* [Your instructions] How does the data below read from its first line through the line containing "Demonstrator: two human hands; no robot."? Print those lines exactly.

* [Source data]
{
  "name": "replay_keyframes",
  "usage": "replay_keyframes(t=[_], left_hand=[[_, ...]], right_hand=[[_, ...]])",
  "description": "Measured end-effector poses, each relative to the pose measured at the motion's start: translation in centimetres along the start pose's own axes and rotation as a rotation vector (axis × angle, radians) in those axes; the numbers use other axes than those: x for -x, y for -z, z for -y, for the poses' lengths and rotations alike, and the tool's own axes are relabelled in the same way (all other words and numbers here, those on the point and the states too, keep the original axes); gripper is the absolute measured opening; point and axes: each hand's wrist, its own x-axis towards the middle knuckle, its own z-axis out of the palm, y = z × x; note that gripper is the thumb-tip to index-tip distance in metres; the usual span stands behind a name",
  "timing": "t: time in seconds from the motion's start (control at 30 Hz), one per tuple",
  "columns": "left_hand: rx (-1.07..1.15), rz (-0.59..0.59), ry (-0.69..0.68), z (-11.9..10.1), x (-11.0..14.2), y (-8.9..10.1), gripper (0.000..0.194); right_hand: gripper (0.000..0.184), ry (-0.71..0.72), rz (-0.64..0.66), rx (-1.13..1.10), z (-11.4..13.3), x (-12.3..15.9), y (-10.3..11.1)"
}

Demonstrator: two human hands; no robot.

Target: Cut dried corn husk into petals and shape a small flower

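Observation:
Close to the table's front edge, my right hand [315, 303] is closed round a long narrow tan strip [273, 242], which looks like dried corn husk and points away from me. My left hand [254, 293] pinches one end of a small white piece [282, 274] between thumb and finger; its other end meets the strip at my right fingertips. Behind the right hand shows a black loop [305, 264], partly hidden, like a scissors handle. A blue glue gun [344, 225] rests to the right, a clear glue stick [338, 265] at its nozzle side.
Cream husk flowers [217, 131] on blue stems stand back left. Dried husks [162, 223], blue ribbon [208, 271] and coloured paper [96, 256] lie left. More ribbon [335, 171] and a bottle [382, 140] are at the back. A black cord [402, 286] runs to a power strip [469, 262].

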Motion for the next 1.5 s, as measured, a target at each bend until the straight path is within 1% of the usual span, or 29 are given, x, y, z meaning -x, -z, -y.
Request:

* [Task answer]
{
  "name": "replay_keyframes",
  "usage": "replay_keyframes(t=[_], left_hand=[[_, ...]], right_hand=[[_, ...]])",
  "description": "Measured end-effector poses, each relative to the pose measured at the motion's start: translation in centimetres along the start pose's own axes and rotation as a rotation vector (axis × angle, radians) in those axes; the numbers use other axes than those: x for -x, y for -z, z for -y, for the poses' lengths and rotations alike, and the tool's own axes are relabelled in the same way (all other words and numbers here, those on the point and the states too, keep the original axes); gripper is the absolute measured opening; point and axes: each hand's wrist, its own x-axis towards the middle knuckle, its own z-axis out of the palm, y = z × x; note that gripper is the thumb-tip to index-tip distance in metres; the usual span stands behind a name",
  "timing": "t: time in seconds from the motion's start (control at 30 Hz), one per tuple",
  "columns": "left_hand: rx (-1.07..1.15), rz (-0.59..0.59), ry (-0.69..0.68), z (-11.9..10.1), x (-11.0..14.2), y (-8.9..10.1), gripper (0.000..0.194); right_hand: gripper (0.000..0.184), ry (-0.71..0.72), rz (-0.64..0.66), rx (-1.13..1.10), z (-11.4..13.3), x (-12.3..15.9), y (-10.3..11.1)"
}

Demonstrator: two human hands; no robot.

The exercise is done, and no more output is needed.